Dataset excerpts
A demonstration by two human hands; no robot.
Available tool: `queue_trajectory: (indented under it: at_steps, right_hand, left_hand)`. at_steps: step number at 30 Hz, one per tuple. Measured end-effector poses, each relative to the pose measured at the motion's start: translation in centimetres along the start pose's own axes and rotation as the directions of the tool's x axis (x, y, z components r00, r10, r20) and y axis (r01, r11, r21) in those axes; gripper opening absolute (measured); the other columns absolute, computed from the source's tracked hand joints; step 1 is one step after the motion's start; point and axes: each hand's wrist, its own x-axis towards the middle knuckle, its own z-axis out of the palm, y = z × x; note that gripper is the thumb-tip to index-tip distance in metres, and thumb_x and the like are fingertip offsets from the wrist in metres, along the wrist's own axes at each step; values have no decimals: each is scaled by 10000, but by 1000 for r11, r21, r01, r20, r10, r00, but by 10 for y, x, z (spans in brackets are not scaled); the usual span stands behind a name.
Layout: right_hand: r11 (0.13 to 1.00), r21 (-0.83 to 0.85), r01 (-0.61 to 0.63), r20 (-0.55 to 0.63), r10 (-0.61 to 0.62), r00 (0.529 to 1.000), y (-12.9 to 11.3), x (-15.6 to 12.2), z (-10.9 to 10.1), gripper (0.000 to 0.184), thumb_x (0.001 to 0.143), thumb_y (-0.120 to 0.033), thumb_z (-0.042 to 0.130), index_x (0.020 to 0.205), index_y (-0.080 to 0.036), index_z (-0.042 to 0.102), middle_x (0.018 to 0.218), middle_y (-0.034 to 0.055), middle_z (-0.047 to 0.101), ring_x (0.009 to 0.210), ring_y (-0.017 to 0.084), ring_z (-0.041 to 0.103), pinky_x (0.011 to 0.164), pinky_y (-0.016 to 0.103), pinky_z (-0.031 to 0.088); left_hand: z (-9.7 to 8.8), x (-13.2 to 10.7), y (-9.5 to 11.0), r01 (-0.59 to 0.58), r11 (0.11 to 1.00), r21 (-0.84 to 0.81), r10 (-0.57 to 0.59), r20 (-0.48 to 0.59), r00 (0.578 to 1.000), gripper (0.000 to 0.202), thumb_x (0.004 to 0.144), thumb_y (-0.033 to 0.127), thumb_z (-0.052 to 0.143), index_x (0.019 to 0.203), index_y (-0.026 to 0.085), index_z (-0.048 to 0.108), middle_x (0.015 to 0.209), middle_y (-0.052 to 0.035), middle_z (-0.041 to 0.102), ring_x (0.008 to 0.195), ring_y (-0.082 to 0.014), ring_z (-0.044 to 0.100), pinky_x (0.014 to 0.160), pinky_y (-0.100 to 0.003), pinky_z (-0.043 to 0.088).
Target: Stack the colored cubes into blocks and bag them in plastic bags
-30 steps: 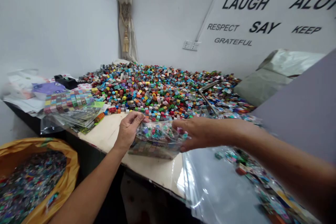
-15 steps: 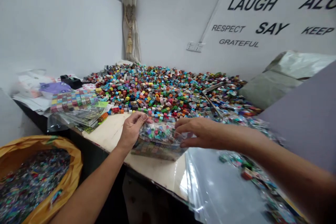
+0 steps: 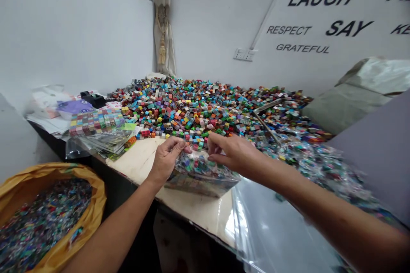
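My left hand [image 3: 168, 158] pinches the upper left edge of a clear plastic bag [image 3: 201, 185] at the table's front edge. Inside the bag, small shiny packets [image 3: 198, 165] of colourful bits lie over a flat layer with a patchwork of colours, blurred through the film. At the bag's upper right, my right hand [image 3: 229, 150] has its fingers curled in and thumb pressed toward them, closed on the bag's rim as far as I can see. Its fingertips are partly hidden.
Small coloured cubes [image 3: 192, 106] heap against the wall, with a metal frame [image 3: 267, 113] on them. Clear packets [image 3: 326, 166] and flat plastic bags [image 3: 282, 230] lie right. A yellow sack [image 3: 99, 192] of packets stands lower left. Booklets [image 3: 109, 143] and a tape dispenser [image 3: 92, 99] lie left.
My right hand has moved up and a little left along the bag, its spread fingers now curled at the rim. My left hand keeps its pinch. The view has swung slightly left.
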Motion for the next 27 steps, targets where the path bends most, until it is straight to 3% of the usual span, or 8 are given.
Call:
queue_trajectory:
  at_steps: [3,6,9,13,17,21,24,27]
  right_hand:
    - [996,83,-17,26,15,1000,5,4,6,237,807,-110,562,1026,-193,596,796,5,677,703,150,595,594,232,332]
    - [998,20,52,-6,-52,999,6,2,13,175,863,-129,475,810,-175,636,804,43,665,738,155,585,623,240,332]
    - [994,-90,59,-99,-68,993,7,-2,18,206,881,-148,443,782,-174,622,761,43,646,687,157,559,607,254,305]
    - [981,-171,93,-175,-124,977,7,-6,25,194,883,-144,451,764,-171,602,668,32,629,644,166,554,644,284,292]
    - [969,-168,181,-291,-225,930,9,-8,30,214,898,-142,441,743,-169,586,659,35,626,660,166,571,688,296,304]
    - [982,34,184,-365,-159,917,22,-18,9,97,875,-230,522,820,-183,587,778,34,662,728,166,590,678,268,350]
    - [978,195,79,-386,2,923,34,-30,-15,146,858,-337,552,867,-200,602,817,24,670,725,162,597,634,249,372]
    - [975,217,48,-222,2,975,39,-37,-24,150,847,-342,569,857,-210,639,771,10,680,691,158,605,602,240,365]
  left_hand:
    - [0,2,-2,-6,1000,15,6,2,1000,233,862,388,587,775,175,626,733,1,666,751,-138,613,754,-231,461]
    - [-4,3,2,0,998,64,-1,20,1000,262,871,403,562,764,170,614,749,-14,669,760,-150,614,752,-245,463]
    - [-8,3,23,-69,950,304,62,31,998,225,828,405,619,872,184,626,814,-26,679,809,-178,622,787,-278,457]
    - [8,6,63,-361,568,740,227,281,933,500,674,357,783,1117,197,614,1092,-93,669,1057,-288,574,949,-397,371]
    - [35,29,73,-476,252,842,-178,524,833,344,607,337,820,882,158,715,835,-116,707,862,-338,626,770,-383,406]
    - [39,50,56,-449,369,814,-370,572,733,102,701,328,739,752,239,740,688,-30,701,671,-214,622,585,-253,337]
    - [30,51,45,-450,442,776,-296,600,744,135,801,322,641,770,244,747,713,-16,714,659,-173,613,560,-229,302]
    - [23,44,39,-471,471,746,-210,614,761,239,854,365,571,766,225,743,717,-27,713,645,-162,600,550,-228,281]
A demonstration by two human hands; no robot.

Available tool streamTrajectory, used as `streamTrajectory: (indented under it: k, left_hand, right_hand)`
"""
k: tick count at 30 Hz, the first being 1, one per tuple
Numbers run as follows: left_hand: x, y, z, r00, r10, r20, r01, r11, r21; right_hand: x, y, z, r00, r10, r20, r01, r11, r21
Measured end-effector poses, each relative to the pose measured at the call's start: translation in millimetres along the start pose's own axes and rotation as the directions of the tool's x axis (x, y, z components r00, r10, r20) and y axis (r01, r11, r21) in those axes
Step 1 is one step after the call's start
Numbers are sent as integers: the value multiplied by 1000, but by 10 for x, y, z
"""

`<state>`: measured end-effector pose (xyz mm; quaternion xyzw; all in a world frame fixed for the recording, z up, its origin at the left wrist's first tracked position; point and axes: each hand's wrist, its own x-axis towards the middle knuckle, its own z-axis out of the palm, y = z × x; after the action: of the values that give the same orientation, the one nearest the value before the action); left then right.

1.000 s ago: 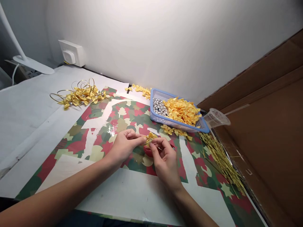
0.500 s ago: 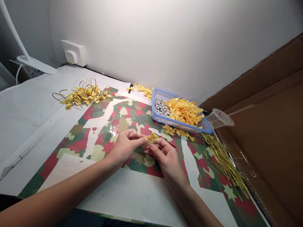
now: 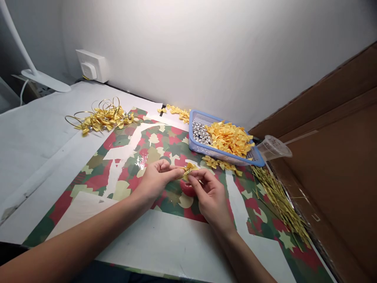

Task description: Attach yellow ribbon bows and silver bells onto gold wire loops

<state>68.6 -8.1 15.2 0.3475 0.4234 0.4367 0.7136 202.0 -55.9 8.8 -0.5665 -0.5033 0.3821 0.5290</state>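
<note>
Between my two hands, above the middle of the patterned table covering, is a yellow ribbon bow (image 3: 192, 167) with gold twist wire (image 3: 186, 172) at it. My left hand (image 3: 160, 177) pinches the bow's left side and the wire between thumb and forefinger. From the other side, the thumb and forefinger of my right hand (image 3: 207, 188) close on the right part of the same bow. My fingers partly hide the bow and wire. Just beyond my right hand lie loose yellow bows (image 3: 219, 162) along the basket's near side.
A blue basket (image 3: 193, 147) holds yellow bows (image 3: 231, 137) and silver bells (image 3: 200, 133). Gold wire strips (image 3: 279, 200) lie at the right, near a clear plastic cup (image 3: 272, 147) and cardboard (image 3: 332, 169). Bows with wire loops (image 3: 103, 118) are piled at the left. A white lamp (image 3: 44, 80) stands behind.
The right hand's fingers have shifted on the bow and its wrist has turned slightly. A dark red thing at the right fingers no longer shows. The left hand has barely moved.
</note>
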Motion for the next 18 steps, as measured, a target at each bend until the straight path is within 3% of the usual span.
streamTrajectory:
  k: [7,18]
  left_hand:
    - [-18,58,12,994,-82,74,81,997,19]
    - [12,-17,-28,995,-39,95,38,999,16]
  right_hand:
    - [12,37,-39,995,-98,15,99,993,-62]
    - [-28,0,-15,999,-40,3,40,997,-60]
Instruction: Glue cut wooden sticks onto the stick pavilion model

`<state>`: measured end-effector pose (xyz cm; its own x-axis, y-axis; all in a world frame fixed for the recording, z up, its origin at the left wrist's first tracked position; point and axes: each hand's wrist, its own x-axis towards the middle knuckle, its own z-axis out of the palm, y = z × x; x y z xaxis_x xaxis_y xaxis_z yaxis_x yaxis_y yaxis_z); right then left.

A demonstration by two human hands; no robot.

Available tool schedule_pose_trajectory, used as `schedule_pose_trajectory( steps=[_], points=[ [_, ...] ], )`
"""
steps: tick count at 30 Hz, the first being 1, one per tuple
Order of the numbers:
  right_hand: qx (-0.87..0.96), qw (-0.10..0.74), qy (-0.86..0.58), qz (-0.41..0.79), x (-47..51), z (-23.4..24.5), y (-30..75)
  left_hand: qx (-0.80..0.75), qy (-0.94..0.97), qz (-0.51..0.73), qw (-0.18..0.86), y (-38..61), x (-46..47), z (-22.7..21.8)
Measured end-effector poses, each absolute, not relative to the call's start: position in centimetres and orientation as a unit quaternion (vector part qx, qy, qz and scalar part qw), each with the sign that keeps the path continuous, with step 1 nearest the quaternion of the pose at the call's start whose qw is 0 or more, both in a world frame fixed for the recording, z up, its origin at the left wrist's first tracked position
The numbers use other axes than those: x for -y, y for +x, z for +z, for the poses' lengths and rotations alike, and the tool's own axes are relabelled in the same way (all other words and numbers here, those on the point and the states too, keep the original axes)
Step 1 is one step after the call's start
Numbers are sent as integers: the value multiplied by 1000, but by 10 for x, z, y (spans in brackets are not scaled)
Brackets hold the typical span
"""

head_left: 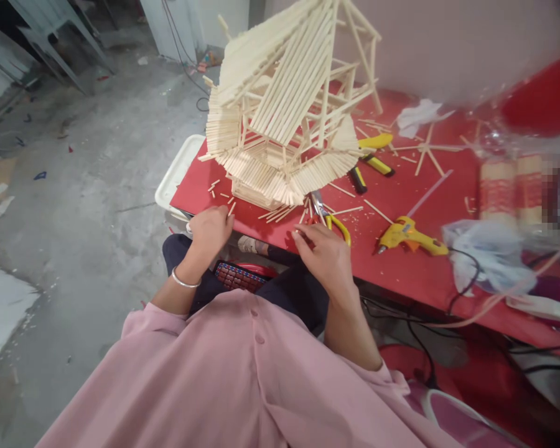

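Note:
A tall model house of pale wooden sticks [287, 106] stands on the red table [401, 261]. My left hand [211, 229] rests at the table's near edge with its fingers curled, touching short stick pieces [224, 198] below the model's left corner. My right hand [321, 247] lies at the edge too, fingers bent and pinched by the yellow-handled cutters [331, 219]; what it holds, if anything, is hidden. A silver bangle [184, 280] circles my left wrist.
A yellow glue gun [410, 236] lies to the right with its black cord trailing off the table. Yellow-and-black tools [371, 158], loose sticks, a white tissue [417, 115], stick bundles [511, 186] and plastic bags [488, 255] sit farther right. Grey concrete floor lies left.

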<state>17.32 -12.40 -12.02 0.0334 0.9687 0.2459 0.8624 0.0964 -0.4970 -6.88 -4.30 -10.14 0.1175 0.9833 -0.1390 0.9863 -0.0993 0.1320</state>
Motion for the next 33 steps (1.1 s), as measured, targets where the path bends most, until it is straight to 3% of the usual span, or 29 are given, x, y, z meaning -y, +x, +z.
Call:
schedule_pose_trajectory(
  steps=[15,25,33],
  points=[
    [672,216,-699,117,125,-120,173,-677,731,-16,84,-62,41,-107],
    [582,137,-801,41,78,-119,188,-677,733,-17,59,-62,42,-111],
    [511,185,-839,31,67,-136,190,-682,729,6,62,-63,43,-117]
  ],
)
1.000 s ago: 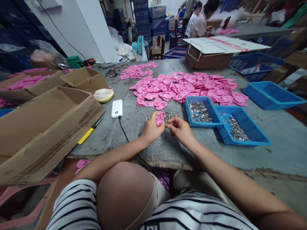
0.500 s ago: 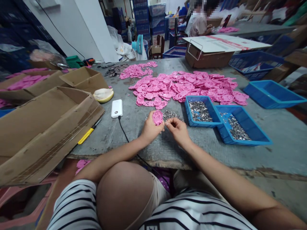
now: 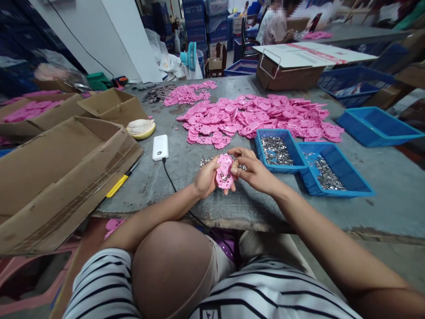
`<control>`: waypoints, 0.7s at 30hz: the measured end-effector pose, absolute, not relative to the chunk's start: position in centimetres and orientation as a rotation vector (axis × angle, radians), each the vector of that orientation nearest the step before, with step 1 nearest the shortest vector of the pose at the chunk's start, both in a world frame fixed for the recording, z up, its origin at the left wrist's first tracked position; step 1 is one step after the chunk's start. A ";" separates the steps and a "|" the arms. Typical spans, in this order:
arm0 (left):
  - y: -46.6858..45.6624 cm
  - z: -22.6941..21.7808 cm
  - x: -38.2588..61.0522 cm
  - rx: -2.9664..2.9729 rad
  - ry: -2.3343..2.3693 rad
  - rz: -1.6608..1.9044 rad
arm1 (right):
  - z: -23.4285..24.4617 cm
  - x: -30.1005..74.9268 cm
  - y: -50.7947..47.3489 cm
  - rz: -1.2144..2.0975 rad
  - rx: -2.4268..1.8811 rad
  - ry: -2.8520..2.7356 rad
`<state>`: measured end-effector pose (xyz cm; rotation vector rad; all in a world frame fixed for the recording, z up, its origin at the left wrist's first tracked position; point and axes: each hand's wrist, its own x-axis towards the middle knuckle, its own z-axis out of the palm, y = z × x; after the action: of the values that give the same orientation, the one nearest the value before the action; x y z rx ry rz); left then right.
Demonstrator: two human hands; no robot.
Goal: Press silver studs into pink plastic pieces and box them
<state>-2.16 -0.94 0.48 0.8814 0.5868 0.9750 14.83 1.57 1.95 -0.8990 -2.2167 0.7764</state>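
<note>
Near table edge: left hand (image 3: 206,178) pinches 1 pink piece (image 3: 225,171); right hand (image 3: 257,173) pinches its right edge.
Just behind: 1 heap of metal bits (image 3: 206,161).
Left: 1 power bank (image 3: 160,147), 1 knife (image 3: 118,185).
Right: 3 trays (image 3: 258,149), 2 hold bits.
Far: 2 pink piles (image 3: 262,116).

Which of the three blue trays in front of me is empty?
The tray farthest right, standing apart from the others. The left tray and the middle tray, set side by side, both hold small silver metal pieces.
</note>
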 end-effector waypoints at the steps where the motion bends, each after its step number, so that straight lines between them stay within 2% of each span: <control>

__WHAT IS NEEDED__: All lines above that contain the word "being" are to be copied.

__EXERCISE SOLUTION__:
k: tick count at 30 Hz, the first being 1, one per tuple
steps: tick count at 30 Hz, the first being 1, one per tuple

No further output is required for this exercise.